• Directions for this task
In the listing below, repeat exactly every line from the first through the line containing "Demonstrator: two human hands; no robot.", with nothing else.
——
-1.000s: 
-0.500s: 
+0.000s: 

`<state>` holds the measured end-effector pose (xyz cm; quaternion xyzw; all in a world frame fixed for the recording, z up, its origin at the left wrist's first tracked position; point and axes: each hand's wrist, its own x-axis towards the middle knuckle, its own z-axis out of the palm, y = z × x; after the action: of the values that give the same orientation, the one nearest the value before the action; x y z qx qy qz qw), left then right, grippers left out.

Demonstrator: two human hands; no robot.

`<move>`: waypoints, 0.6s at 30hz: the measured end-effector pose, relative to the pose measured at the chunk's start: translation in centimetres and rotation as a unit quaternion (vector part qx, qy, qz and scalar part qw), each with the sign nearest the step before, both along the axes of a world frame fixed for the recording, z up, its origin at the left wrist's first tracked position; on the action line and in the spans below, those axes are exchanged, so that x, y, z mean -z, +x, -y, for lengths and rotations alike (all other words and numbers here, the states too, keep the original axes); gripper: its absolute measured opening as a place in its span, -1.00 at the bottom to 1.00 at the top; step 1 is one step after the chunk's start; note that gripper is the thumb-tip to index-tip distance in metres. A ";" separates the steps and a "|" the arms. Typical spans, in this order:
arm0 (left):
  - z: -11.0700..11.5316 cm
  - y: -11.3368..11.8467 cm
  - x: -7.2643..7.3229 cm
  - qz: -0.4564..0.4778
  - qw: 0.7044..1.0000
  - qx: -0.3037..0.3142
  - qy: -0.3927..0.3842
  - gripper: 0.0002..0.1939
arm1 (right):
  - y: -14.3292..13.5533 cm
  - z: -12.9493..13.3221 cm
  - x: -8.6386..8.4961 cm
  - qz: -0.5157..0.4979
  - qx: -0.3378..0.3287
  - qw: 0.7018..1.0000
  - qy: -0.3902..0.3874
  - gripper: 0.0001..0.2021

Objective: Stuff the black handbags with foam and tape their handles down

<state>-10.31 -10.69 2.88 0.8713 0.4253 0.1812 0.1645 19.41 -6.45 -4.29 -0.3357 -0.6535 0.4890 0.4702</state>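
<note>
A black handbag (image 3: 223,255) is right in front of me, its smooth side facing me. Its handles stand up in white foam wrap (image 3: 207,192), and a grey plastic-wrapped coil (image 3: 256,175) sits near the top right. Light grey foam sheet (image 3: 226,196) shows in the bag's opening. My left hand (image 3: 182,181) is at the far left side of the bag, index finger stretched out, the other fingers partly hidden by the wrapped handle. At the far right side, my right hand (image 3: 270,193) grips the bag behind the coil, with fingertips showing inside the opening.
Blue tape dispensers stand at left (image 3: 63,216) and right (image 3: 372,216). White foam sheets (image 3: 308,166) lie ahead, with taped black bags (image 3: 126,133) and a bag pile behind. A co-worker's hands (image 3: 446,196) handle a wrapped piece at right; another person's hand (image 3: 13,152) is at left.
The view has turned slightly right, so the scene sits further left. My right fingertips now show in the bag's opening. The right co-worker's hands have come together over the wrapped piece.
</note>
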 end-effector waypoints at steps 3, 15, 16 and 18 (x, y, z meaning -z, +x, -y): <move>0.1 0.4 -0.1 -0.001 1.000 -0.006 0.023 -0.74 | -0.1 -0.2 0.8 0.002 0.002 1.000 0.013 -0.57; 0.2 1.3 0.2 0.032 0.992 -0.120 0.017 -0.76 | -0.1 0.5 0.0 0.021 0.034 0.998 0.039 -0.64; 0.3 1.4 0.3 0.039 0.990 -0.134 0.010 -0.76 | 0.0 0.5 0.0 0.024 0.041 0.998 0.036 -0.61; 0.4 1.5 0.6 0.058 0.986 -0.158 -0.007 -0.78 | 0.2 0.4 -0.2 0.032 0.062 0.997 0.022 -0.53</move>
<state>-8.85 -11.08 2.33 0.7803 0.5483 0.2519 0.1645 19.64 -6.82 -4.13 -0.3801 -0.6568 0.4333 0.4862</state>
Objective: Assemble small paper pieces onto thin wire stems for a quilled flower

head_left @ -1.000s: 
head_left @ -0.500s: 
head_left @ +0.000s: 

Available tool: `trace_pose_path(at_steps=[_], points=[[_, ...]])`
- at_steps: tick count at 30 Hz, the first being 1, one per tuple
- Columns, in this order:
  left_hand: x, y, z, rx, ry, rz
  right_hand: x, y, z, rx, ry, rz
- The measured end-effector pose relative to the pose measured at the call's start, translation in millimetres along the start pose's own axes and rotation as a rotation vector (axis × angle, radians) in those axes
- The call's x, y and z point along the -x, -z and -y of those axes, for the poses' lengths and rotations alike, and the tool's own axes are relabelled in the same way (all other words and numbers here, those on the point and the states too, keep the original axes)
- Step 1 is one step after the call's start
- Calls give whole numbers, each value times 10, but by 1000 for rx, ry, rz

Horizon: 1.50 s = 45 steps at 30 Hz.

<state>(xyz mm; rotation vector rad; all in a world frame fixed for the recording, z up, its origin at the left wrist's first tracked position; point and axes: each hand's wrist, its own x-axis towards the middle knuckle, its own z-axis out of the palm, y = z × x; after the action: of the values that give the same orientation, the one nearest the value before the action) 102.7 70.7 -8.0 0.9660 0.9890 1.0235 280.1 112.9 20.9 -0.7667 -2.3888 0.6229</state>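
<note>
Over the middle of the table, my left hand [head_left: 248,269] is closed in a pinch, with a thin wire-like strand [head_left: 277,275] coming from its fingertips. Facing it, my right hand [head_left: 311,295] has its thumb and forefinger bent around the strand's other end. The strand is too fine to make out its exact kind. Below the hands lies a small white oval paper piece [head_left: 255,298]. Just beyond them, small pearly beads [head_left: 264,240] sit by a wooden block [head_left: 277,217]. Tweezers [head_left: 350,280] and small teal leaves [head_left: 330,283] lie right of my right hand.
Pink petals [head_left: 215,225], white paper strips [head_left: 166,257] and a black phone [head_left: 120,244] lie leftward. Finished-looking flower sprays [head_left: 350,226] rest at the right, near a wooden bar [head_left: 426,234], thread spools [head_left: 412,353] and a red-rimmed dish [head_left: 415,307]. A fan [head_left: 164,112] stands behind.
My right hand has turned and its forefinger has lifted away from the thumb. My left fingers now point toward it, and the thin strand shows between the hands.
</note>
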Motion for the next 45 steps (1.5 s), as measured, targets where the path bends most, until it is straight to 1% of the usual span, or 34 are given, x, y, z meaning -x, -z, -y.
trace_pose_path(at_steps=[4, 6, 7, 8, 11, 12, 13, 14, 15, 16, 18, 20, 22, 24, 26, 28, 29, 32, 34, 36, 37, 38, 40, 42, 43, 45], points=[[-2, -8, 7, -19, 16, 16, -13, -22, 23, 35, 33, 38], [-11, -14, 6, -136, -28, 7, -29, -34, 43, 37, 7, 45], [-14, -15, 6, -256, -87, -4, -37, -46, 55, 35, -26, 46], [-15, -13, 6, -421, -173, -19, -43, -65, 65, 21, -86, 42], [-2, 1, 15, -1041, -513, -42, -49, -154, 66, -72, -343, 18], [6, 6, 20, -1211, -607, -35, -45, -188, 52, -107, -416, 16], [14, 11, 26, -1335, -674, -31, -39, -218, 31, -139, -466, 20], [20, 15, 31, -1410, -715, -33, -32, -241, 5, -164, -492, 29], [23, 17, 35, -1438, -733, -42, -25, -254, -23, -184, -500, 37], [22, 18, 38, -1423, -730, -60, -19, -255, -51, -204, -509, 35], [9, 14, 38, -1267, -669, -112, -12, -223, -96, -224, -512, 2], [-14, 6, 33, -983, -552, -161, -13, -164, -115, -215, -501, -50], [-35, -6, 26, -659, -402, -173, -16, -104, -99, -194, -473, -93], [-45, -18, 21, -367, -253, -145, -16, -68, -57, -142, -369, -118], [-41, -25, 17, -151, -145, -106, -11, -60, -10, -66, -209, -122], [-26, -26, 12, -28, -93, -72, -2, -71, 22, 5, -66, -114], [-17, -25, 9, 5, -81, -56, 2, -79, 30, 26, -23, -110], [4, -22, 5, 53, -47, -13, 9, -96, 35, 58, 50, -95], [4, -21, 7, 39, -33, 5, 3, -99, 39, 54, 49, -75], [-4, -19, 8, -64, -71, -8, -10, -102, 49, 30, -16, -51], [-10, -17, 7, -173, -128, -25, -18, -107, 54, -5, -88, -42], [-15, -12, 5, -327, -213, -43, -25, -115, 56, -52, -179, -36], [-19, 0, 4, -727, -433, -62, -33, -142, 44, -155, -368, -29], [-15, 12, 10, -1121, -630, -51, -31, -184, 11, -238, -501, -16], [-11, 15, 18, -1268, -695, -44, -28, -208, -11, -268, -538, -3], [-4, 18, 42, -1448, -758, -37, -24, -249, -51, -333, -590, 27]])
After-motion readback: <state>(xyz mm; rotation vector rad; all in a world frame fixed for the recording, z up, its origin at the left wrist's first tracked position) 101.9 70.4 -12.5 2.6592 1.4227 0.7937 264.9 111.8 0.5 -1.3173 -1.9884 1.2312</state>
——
• Answer for this exercise
-1.000s: 
-0.500s: 
+0.000s: 

`<state>` holds the measured end-effector pose (xyz cm; quaternion xyzw; all in a world frame fixed for the recording, z up, its origin at the left wrist's first tracked position; point and axes: each hand's wrist, its own x-axis towards the middle knuckle, its own z-axis out of the palm, y = z × x; after the action: of the values that give the same orientation, the one nearest the value before the action; x y z qx qy qz qw), left then right, grippers left out.

Demonstrator: two human hands; no robot.

This exercise has been completed.